Previous researchers mostly studied the gender identification on the differences in the mature individuals in morphology (Lu et al., 2018), physiological and biochemical (Song et al., 2014), peroxidase isozyme (Tian et al., 1993), transcriptome, phytohormone, and DNA methylation analysis (Song et al., 2013). It is a complex system to discriminate the gender of dioecious plants. The gender identification based on gene expression products is inaccurate and unreliable, and cannot be primarily applied to the early gender identification of dioecious plants (Yin et al., 2003). The RAPD method has poor stability and reproducibility because the results are highly dependent on certain factors such as the concentrations of the template DNA and Mg ions (Du et al., 2019).
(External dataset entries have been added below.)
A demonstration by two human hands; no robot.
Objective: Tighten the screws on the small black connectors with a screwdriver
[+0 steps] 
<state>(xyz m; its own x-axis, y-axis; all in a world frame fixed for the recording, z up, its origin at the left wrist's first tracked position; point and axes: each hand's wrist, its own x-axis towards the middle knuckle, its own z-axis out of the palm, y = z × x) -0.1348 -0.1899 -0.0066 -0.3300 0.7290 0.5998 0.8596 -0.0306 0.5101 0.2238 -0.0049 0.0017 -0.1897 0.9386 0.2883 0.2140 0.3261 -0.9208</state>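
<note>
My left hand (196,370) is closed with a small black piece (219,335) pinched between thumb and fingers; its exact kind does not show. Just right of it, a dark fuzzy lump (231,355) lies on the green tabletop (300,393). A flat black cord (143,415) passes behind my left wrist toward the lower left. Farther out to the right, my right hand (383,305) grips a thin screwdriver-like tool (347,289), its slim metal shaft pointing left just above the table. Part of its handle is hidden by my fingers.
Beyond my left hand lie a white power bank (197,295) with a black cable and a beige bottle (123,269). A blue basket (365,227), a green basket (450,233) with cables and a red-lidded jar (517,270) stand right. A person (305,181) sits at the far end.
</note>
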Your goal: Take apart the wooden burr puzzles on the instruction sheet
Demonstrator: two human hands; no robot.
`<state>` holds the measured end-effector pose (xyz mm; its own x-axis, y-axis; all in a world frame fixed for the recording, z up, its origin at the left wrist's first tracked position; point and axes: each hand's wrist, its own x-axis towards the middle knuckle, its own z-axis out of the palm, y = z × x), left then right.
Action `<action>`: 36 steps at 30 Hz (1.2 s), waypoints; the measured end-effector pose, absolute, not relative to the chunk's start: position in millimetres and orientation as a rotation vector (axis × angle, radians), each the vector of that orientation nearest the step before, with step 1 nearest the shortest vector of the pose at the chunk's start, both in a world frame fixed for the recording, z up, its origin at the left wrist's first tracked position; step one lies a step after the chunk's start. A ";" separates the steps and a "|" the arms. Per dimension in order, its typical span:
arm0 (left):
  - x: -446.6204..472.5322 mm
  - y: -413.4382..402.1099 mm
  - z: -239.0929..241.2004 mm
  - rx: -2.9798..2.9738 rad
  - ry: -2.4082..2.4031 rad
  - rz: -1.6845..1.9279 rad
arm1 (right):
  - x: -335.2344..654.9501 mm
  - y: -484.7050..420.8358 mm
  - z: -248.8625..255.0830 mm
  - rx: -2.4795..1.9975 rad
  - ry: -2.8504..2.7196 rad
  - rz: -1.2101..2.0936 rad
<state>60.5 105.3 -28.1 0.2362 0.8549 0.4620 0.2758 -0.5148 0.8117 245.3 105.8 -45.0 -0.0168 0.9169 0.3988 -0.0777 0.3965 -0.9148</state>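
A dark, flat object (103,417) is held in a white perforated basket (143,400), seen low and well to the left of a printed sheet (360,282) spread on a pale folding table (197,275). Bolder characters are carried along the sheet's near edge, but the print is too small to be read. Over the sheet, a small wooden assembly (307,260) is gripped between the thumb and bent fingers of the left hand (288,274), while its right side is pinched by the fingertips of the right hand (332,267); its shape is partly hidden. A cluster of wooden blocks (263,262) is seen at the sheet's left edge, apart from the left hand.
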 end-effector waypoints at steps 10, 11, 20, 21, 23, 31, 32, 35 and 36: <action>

High‐performance liquid chromatography (HPLC) is a widely used technique for species differentiation and quality control of herbal medicines. Fingerprinting strategies provide analytical signals related to the composition in a non‐selective way such as by collecting a spectrum or a chromatogram (Cuadros‐Rodríguez et al., 2016). HPLC fingerprint is a type of quality assessment system with integrated, macroscopic, and “fuzzy” nonlinear characteristics that comprehensively analyzes the complex components of food, plant, and herbal medicines. It emphasizes systematic characterization of the analytical target that contains large amount of information and relates to the classification of samples based on integral chemical background (Wipawee et al., 2008). Identifying the remarkable differences in fingerprints only depend on content determination is hard through it could be an effective strategy to help assess the quality of herbs. It was real a challenge to find remarkable compound in the past, but the wide application of multivariate statistical analysis makes it easy nowadays (Zhang et al., 2015).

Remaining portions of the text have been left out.